Morphological analysis of the ‘Impressions of the exercise’ homework showed that the top 10 words included ‘English’, ‘medicine’, ‘pharmacist’, ‘lecture’, ‘patient’, and ‘explanation’ (Table 3). The co-occurrence network linkages are shown in Subgraph 01 (Fig. 6), which summarizes opinions on English; broadly speaking, there were two types of opinions. First, as shown in the comments that follow, many students realized that pharmacists need English skills (277/291, 95.2%, Table 2). ‘The practice of writing practical English sentences in the exercise was fun because it was something I had not really touched on in my previous English classes and studies’ (Student #43). ‘I did not really feel that English was necessary for pharmacists; this lecture was the first time I felt that it was so necessary’ (Student #201). ‘Even after completing the exercise, my dislike of English did not change much. But I was able to see that English can be useful, and I feel more positive about studying English than before’ (Student #272). ‘If a natural disaster such as a typhoon or earthquake occurs in a tourist destination, foreigners who do not understand Japanese may need medicine, so I realized that it is necessary to memorize English grammar and English vocabulary related to medical care’ (Student #198).

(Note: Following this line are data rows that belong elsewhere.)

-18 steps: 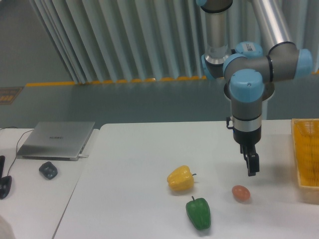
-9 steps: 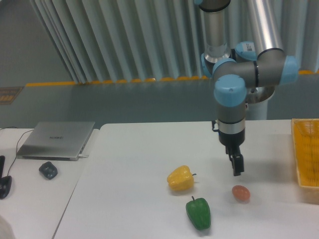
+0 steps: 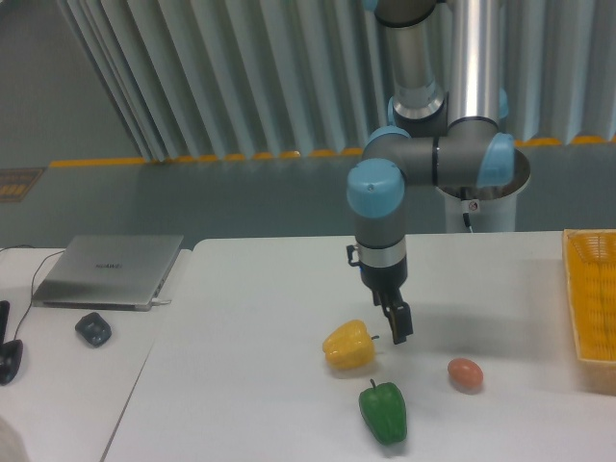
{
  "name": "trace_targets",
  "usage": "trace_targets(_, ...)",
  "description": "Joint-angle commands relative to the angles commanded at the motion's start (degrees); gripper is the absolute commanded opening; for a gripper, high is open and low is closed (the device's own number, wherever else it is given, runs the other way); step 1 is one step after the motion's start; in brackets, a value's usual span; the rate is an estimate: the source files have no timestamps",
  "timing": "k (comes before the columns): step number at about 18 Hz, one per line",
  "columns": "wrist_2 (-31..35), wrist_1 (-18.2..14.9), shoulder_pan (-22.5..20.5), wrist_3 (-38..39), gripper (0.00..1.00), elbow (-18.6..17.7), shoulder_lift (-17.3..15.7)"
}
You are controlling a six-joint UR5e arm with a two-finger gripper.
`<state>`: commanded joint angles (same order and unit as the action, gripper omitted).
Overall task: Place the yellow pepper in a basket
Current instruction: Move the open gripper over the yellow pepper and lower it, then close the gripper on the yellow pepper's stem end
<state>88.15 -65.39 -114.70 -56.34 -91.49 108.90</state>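
The gripper (image 3: pixel 400 325), its jaw spacing impossible to tell from this angle, hangs just right of the yellow pepper (image 3: pixel 348 346) mid-table toward the front edge, far from the basket (image 3: pixel 589 289) at the right edge; descending off-centre could nudge the glossy pepper away

On the table (image 3: pixel 269 289), the pepper (image 3: pixel 348 346) lies left of the egg (image 3: pixel 465 373), another pepper (image 3: pixel 384 412) in front, the basket (image 3: pixel 592 294) far right.
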Motion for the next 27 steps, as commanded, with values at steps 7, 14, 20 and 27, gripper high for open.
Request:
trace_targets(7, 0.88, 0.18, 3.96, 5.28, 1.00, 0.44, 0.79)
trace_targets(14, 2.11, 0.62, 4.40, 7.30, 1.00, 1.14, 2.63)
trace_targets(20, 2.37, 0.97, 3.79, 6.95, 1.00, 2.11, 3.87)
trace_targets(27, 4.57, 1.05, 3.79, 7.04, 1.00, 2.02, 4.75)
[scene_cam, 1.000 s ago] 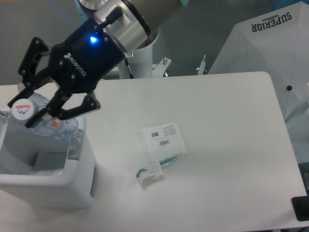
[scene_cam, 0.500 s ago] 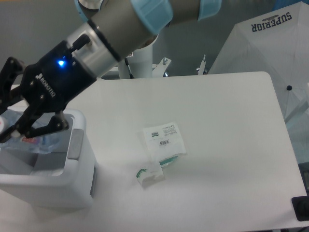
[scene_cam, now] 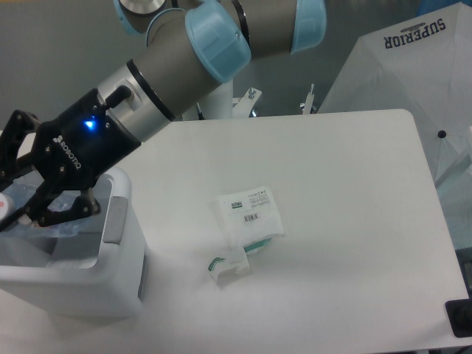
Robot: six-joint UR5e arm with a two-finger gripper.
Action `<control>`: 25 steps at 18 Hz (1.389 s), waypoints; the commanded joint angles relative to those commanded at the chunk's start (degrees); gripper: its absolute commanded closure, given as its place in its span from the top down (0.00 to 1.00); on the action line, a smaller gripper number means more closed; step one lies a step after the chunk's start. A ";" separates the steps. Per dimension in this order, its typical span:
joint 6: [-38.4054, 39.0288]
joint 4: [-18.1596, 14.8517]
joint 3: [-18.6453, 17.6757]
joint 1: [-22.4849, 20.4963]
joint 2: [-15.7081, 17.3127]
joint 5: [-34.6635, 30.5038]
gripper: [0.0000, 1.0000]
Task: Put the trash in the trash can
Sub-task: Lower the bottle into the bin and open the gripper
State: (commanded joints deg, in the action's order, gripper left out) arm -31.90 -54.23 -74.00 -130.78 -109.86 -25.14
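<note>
Since the gripper has been carried further toward the left edge of the frame over the last second, the bottle now sits lower in the bin mouth than it did.

Gripper: the gripper (scene_cam: 21,198) is at the left edge of the frame, over the open top of the white bin (scene_cam: 110,276). Fingers are closed around the clear plastic bottle (scene_cam: 29,210); no release has been made.

Bottle: only part of it is seen, at the far left, inside the bin opening and partly behind the black fingers. Its white cap is cut off by the frame edge. Whether it touches the bin floor or wall cannot be told.

Change: a second ago the cap and upper body were held above the bin rim; now the bottle has been lowered past the rim and shifted left. The arm has been rotated so that more of the grey forearm and blue joint cover shows at upper centre.

Meaning: the first piece of trash is judged to be at the drop point; opening the fingers is judged to be the next move.

Barcode packet: the flat white packet (scene_cam: 252,212) lies at frame centre on the table (scene_cam: 354,221), unmoved.

Wrapper: the small white-green wrapper (scene_cam: 227,265) lies just below-left of the packet, unmoved. Both are still to be collected.
</note>
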 joint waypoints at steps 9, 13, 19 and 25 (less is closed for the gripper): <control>-2.11 0.00 -5.37 -0.70 2.63 -0.09 0.73; -2.81 0.00 -7.74 -0.70 4.04 -0.26 0.91; -1.59 -0.26 -4.24 -3.33 4.40 -0.44 1.00; 0.44 -0.26 -3.09 -10.53 4.75 -0.26 1.00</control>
State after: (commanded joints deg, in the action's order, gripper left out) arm -31.46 -54.49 -77.08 -141.31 -105.12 -25.40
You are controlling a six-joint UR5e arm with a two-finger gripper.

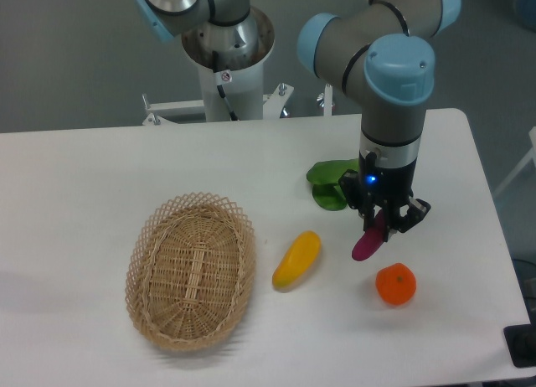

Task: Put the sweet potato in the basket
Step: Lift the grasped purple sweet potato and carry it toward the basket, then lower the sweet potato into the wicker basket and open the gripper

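Observation:
The sweet potato [366, 244] is a small magenta-purple tuber at the right of the table, tilted, with its upper end between the fingers of my gripper [382, 223]. The gripper points down and is shut on it. I cannot tell whether its lower end touches the table. The wicker basket [191, 270] lies empty at the left, well apart from the gripper.
A yellow elongated fruit [296, 260] lies between the basket and the gripper. An orange round fruit [395, 284] sits just below right of the sweet potato. A green object [329, 183] lies behind the gripper. The robot base [228, 64] stands at the table's far edge.

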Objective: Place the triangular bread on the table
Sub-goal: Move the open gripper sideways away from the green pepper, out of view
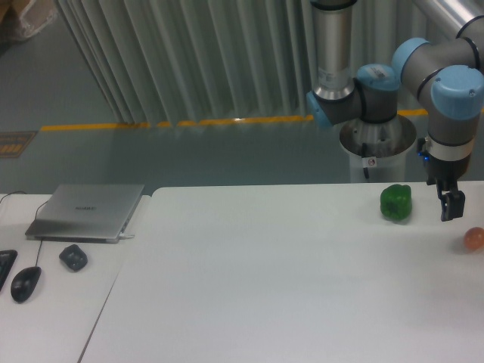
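Nearest the lens lay the table (249,302), a plain white top filling the lower view. I couldn't find the triangular bread anywhere in view, neither on the top nor at the jaws. The gripper (451,206) hung low over the table's far right corner, its dark fingers pointing down, too small and dim to tell whether they were parted or closed. Just beside the jaws, on the laptop's side, sat a green bell pepper (396,203). On their other side, nearer the camera, sat a small orange-pink ball (474,239), apart from them. Well away from the jaws, a narrower desk (53,318) carried a closed laptop (87,212), a mouse (25,283) and a small dark object (73,258).
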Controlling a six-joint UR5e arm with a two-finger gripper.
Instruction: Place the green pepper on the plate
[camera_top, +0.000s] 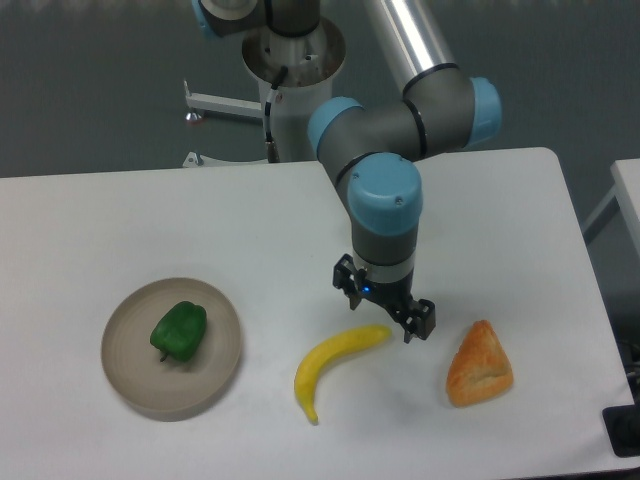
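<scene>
So the green pepper (180, 331) sits on the plate (130, 385) at the near left of the table (90, 230). The gripper (386, 311) hangs well apart to the right, fingers spread and holding nothing, just above the banana (335, 363), left of the pastry (479, 364).

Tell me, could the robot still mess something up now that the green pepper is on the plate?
Maybe, in small ways. The pincer hangs low, right by the tip of the banana, so a sideways sweep could bump it and send it rolling. The croissant lies close on its other side and could get nudged too. The green pepper lies left of the middle of the plate; it looks settled, but a knock to the table could tip it.
</scene>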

In the other type of comment (below), many students wrote that they understood the need to make their own decisions rather than relying solely on answers provided by AI features such as translation apps (115/291, 39.5%, Table 2). ‘I was using Google Translate for the assignments, but it sometimes makes mistakes, so I thought that I needed to understand English myself, and that I would be held responsible if I gave the wrong information to a patient’ (Student #115). ‘In the pre-questionnaire, I chose the option that English proficiency was not necessary as long as I had a translator, but after completing the assignments, I realized that English proficiency is absolutely necessary for pharmacists’ (Student #254). ‘Until now, I thought it was okay even if I wasn’t very good at English, but I realized that English is important for pharmacists. I thought I could handle it by using a translation application, but this exercise made me realize that I want to become a pharmacist who can understand the medicine myself and provide the medicine that the patient really wants’ (Student #202).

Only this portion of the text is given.